Your copy of the data should match it exactly, except that the pictures are gone.

- - - - - - -

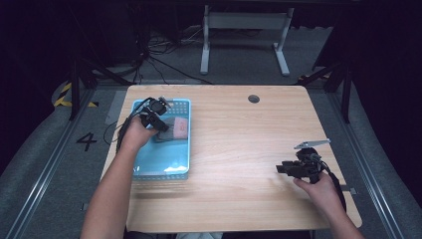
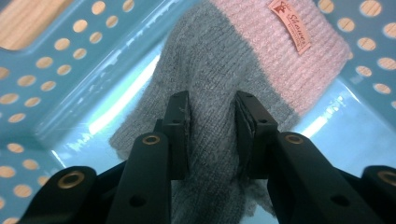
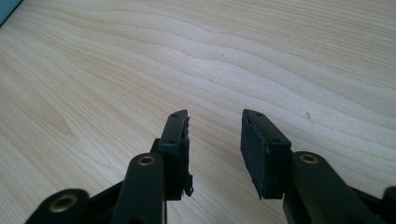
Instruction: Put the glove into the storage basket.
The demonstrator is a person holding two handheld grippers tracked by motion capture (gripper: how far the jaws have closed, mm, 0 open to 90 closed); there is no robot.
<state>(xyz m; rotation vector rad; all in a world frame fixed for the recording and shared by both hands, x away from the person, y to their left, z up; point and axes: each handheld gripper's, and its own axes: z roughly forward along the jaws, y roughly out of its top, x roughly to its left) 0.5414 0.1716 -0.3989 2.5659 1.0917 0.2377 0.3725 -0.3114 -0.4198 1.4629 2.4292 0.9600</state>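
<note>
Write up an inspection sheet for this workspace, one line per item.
Surface: wooden table, grommet hole near far edge.
Job's things: grey-and-pink knit item lying in the blue perforated basket.
Clutter: nothing seen.
Grippers: left hand-held gripper with jaws either side of the knit's grey part; right hand-held gripper open over bare wood.
Cables: black cable trailing from left gripper; more on the floor.
Surroundings: dark room, white table frame beyond.

Sock (image 2: 219, 84) lies in basket (image 1: 175, 169) (table's (image 1: 239, 149) left side).
</note>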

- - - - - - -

[RESULT OF THIS TASK]
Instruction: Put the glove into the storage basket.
The demonstrator is a person holding two handheld grippers tracked by motion capture (gripper: how far the jaws have closed, mm, 0 open to 90 closed); there is no robot.
<state>(xyz m; rotation vector rad; all in a world frame fixed for the recording and shared by both hands, x away from the person, y to their left, z up; point and axes: each handheld gripper's, and its own axes: z roughly forward along the jaws, y roughly out of its top, x roughly to its left) 0.5414 0.1716 -0.3989 2.5659 1.0917 0.2377 0.3725 -0.3114 -0.4198 1.4629 2.4292 0.9600</state>
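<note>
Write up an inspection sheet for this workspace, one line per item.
Surface: wooden table, grommet hole near far edge.
Job's things: grey-and-pink knit item lying in the blue perforated basket.
Clutter: nothing seen.
Grippers: left hand-held gripper with jaws either side of the knit's grey part; right hand-held gripper open over bare wood.
Cables: black cable trailing from left gripper; more on the floor.
Surroundings: dark room, white table frame beyond.

Sock (image 2: 219, 84) lies in basket (image 1: 175, 169) (table's (image 1: 239, 149) left side).
</note>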

The output is complete as shown.